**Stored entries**
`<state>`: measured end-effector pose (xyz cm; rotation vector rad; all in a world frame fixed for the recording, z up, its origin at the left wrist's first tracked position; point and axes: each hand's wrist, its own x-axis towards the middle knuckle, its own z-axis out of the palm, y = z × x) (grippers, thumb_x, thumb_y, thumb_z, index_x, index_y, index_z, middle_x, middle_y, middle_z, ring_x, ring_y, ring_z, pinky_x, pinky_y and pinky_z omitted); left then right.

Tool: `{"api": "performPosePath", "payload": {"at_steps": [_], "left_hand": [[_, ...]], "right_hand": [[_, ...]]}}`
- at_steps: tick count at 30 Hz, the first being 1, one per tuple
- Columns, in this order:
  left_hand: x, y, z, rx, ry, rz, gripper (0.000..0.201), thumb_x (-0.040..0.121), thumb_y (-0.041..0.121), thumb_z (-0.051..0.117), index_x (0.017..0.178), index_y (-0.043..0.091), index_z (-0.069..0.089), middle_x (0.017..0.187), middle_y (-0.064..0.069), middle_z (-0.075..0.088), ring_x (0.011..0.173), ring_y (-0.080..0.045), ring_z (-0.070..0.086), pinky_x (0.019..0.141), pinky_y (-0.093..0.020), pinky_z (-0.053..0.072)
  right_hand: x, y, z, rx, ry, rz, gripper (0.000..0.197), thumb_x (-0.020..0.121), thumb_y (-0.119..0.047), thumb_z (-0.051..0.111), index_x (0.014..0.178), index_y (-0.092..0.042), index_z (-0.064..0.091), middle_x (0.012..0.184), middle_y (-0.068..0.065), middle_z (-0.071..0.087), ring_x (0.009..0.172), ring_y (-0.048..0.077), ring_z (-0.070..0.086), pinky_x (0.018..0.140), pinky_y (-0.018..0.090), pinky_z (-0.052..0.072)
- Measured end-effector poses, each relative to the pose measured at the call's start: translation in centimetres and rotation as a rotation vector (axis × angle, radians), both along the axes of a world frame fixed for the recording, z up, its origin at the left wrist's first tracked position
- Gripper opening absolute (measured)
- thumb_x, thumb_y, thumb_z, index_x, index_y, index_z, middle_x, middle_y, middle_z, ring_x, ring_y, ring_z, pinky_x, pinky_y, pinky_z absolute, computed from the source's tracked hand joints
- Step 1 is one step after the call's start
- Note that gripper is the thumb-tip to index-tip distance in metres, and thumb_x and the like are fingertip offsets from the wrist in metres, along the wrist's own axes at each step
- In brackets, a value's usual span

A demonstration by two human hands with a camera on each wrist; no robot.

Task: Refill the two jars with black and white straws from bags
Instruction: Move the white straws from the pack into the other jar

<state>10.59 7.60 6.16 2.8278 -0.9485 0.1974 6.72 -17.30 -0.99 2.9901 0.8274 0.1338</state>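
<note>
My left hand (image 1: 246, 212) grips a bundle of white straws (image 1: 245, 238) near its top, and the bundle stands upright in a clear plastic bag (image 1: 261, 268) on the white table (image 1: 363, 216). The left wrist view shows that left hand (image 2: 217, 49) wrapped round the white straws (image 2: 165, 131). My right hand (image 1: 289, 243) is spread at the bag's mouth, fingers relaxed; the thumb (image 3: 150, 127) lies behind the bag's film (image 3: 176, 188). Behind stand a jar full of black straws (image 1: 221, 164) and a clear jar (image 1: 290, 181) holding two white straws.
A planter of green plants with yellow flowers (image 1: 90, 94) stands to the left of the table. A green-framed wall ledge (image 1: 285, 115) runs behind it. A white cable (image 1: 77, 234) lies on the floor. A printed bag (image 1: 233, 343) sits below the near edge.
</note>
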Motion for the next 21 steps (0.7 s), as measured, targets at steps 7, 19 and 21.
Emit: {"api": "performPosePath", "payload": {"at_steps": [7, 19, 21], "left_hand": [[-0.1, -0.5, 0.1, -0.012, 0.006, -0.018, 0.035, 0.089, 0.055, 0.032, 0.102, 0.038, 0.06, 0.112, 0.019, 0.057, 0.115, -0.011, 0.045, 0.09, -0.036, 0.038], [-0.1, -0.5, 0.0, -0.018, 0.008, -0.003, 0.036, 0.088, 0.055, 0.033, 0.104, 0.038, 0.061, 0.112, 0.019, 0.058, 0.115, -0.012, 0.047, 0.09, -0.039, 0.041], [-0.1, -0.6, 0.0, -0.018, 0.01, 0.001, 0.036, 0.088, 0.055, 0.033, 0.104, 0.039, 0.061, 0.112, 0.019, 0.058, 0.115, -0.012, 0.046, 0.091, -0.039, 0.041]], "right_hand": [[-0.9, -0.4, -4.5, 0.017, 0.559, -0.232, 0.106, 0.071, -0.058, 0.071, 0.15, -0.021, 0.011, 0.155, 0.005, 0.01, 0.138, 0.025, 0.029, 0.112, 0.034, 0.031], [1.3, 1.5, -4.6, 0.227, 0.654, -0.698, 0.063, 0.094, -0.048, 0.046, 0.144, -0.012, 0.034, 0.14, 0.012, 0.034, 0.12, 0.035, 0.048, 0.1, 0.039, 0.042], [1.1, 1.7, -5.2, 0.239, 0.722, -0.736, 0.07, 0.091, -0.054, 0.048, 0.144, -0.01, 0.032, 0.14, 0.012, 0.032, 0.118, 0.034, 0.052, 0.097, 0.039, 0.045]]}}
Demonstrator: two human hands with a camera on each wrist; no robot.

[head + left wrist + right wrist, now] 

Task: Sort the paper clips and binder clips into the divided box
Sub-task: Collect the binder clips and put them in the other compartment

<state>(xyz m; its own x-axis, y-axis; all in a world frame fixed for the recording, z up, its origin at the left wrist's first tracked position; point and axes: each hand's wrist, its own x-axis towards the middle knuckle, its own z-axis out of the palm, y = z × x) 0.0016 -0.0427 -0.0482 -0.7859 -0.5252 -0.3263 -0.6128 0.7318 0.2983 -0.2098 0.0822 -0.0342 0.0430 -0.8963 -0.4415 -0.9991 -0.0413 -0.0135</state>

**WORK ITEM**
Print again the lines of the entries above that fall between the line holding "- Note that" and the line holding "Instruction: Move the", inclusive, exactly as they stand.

**ANSWER AREA**
- Note that gripper is the thumb-tip to index-tip distance in metres, and thumb_x and the like are fingertip offsets from the wrist in metres, along the wrist's own axes at each step
- In brackets, a value's usual span

A demonstration by two human hands with a camera on each wrist; no robot.

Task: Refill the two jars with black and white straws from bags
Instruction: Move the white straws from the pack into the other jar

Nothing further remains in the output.